The flame of Amar Jawan Jyoti has finally got a fitting space

The poignant memorial we all know as Amar Jawan Jyoti was a brilliant improvisation by Indira Gandhi, as the poignant photo of her paying homage there emphasises. After India’s triumph over Pakistan in 1971—which saw a surrender, unlike the ceasefire of 1965—the need to commemorate that landmark event was natural, but there was no time to build a new one by 1972. So the eternal fire, helmet and reversed rifle and made an ingenious quick alternative.

Moving and merging the eternal fire with the one consecrated at the National War Memorial behind India Gate marks the completion of an idea, the fulfilment of a silent promise. For, it was indeed a matter of considerable embarrassment that decades after Independence, the main military memorial in the National Capital was the magnificent India Gate designed by Sir Edwin Lutyens, ironically only made for Indians who died fighting for the British Empire, not India.

Inscribed on India Gate are the words “To the dead of the Indian armies who fell and are honoured in France and Flanders, Mesopotamia and Persia, East Africa, Gallipoli and elsewhere in the Near and the Far East and in sacred memory also of those whose names are here recorded and who fell in India on the North-West Frontier and during the Third Afghan War”.

The need to properly commemorate the Indian soldiers who died since 1919 was glaringly apparent.

There are two separate national memorials for World War I & II in Washington DC, both set in serene green environs. They are perfect places for respectful contemplation and to honour those US soldiers who made the supreme sacrifice. The US capital also has memorials to honour those who died in the Korean War of 1950-1953 and the long Vietnam War that ended in 1975; both feature walls with the names of the soldiers who died there besides other symbols.

The modest stone Cenotaph in London— like India Gate, also designed by Edwin Lutyens—and built just after World War I is now Britain’s official national war memorial. This design was widely copied for war memorials elsewhere in the Anglosphere—then Empire, now Commonwealth—but for India there were obviously grander plans. Maybe Britain was trying to make a point in its largest and most precious colony when its military power was facing challenges.

But for a country that has fought several wars since Independence and has one of the largest standing armies in the world, the lack of a proper memorial for fallen Indian soldiers was quite unconscionable. If anything, such memorials serve as reminders of the human cost of war and the steep price of freedom, rather than endorse jingoism or militarism—often reasons for opposition to such monuments. The National War Memorial behind India Gate was long overdue.

Interestingly, a “national war memorial” had been the subject of government deliberations right from 1961. Yet, the modest and obviously hurriedly-conceived and executed Amar Jawan Jyoti came up only after India had fought three more wars. Indianising a British memorial by making a marble pedestal under its arch—in time for the prime minister to pay homage on 26 January, 1972— was a clever idea but did not do justice to the larger cause that it was meant to serve.

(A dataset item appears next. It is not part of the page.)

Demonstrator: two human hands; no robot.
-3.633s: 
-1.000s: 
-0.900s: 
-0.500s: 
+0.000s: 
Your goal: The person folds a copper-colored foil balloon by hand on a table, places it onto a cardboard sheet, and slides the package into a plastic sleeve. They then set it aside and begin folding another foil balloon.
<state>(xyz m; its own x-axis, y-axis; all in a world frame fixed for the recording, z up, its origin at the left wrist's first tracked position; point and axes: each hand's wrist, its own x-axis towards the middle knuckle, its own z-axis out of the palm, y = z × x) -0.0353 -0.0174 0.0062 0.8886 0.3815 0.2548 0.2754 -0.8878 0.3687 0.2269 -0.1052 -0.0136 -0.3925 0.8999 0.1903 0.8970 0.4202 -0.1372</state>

There was another attempt by the defence ministry under AK Antony in 2006 to get sanction for a National War Memorial at the very spot where it now stands but it did not find favour with heritage panels. Unlike the complex that has now come up—where all elements are eye level rather than monumental—that design envisaged a structure which would be the same height as the plinth of the empty sandstone canopy that once housed a statue of ‘King-Emperor’ George V.

After a Cabinet decision in 2015, the Chennai-based architects WeBe Design Lab won a global competition for its design in 2017, and the National War Memorial was opened in 2019. Covering over 40 acres at one end of the Central Vista, it is dedicated to Indian soldiers who died during wars with Pakistan in 1948, 1965, 1971 and 1999, with China in 1962 and in the recent conflict at Galwan, besides the casualties of IPKF in Sri Lanka and UN peacekeeping missions.

Besides retired soldiers and their families, successive prime ministers, our three armed forces brass and visiting dignitaries always gave the Amar Jawan Jyoti memorial under India Gate’s arch due respect. But the millions of other daily visitors milling around taking selfies, chatting and munching on snacks from roadside vendors were hardly mindful of the gravitas of the flame, gun and helmet. Nowhere in the world are memorials places for casualness.

However, thanks to the exigencies of untrammelled growth of New Delhi, India Gate’s extensive lawns have also become a haven for people to enjoy open spaces and greenery. It was unfair to expect them to be sombre just because Amar Jawan Jyoti also happened to be located there.

On the other hand, now the National War Memorial is there, just a stone’s throw away, for those milling millions to go and pay their respects to our brave departed soldiers and the eternal flame.